You get hacked, they get hacked, everyone gets hacked, Nov. 11-18


If people actually used insurance against hacks, this week would definitely have bankrupted a great many insurers. A total of four flash loan-enabled exploits were registered in the span of one week (one of them actually happened the week before, but nobody noticed until later).

We have, in order, Cheese Bank with a $3.3-million theft, Akropolis with its $2-million loss, Value DeFi with a whopping $6-million exploit, and finally Origin Protocol’s loss of $7 million.

In total the hackers stole $18.3 million, which admittedly is not that much — less than the one October exploit of Harvest Finance.

As always, the most common comments on the subject are “were they audited?” and “flash loans are bad.” Now, in terms of auditing, I was able to find reports for all of them except Cheese Bank (maybe it was reviewed, it’s just not immediately obvious).

I feel like a broken record by now, but people really need to understand that audits are always going to be limited in their effectiveness. Security companies just don’t have enough eyes and enough time to find everything.

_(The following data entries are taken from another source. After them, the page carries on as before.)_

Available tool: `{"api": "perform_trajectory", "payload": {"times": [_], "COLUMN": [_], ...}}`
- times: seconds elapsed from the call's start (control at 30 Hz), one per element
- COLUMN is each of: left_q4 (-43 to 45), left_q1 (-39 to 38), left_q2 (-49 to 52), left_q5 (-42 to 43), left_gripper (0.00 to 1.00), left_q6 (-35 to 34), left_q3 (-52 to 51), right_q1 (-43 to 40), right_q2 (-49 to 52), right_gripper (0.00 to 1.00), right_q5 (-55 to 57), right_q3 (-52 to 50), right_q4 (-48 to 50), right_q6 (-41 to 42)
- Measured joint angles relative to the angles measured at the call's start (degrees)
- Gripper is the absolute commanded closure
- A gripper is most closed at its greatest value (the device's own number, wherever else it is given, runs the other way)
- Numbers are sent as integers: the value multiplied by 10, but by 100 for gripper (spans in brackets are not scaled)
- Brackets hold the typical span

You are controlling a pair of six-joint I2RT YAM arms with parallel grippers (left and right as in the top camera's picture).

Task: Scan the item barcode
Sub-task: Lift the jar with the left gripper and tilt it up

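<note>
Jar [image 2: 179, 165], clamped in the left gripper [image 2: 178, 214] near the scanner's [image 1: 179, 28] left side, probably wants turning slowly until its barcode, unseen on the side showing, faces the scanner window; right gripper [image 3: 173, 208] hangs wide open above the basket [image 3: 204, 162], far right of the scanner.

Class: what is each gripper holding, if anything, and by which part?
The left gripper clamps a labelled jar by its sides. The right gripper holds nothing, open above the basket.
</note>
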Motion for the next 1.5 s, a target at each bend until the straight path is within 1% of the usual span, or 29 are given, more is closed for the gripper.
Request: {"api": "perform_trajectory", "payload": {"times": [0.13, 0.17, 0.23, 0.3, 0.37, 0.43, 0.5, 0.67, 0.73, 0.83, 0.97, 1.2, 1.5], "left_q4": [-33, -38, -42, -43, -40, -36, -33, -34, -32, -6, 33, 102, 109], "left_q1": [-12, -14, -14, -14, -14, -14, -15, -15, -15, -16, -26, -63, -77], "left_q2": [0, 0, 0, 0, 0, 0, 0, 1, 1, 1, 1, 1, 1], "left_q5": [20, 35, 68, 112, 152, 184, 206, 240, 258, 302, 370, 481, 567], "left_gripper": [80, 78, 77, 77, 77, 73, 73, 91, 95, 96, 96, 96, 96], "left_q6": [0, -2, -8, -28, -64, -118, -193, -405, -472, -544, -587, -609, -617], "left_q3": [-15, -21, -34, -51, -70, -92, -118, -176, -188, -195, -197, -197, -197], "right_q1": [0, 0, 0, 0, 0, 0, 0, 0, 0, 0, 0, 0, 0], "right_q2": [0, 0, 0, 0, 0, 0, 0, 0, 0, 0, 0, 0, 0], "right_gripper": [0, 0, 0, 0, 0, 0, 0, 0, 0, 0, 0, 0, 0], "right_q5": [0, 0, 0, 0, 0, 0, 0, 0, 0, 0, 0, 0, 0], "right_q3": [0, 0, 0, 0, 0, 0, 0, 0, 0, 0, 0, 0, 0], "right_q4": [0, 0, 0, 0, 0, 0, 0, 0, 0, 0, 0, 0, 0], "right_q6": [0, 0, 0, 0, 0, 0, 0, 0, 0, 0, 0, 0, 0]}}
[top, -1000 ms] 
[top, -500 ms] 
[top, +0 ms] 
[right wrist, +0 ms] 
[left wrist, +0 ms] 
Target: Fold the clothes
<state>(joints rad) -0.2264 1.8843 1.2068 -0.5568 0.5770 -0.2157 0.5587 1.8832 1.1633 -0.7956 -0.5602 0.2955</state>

If you want to point at something, I’d focus on the fact that none of these except for Akropolis had an immediately discoverable bug bounty. Even then, given how easy it is to steal money in crypto, these projects should be far more competitive with their payments than any other sector. Audits, which apparently run for more than $200,000 if you want premium quality, don’t seem like the most efficient use of money.

Obviously, bounties won’t suddenly turn blackhat hackers into upstanding citizens, but it may change the life of some poor kid who does this for a living and decides to scan your protocol for his lottery ticket. They’d be more than happy to receive $100,000 and have a clean conscience while saving you millions of dollars down the line.

Flash loans are tough, but fair

As for flash loans, I think they’re the greatest tool for increasing DeFi market efficiency that we have at the moment. Their intended usage is to arbitrage various assets across protocols — buy low on Uniswap, sell high on SushiSwap, all without committing your own capital. They’re also useful to quickly unwind your positions on lending protocols, and I’m sure there are other uses. In short, they’re pretty great.

And yes, flash loans do make hacks simpler. But note that anything that can be done with a flash loan can also be done with a large pile of cash. Hackers may not be that wealthy in general, but it’s actually better for the ecosystem to weed out weak implementations and protocols before it grows to accommodate a billion-dollar hack.

It’s definitely painful to be on the receiving end of a hack, but it’s also a known risk that should be managed. Sometimes it may just be bad luck, but that explanation should only be used when every possible mitigation strategy has been exhausted. I hope each protocol that gets hacked takes steps to ensure it never happens again. Otherwise, the hacks will continue until security improves, or until the protocol is dead.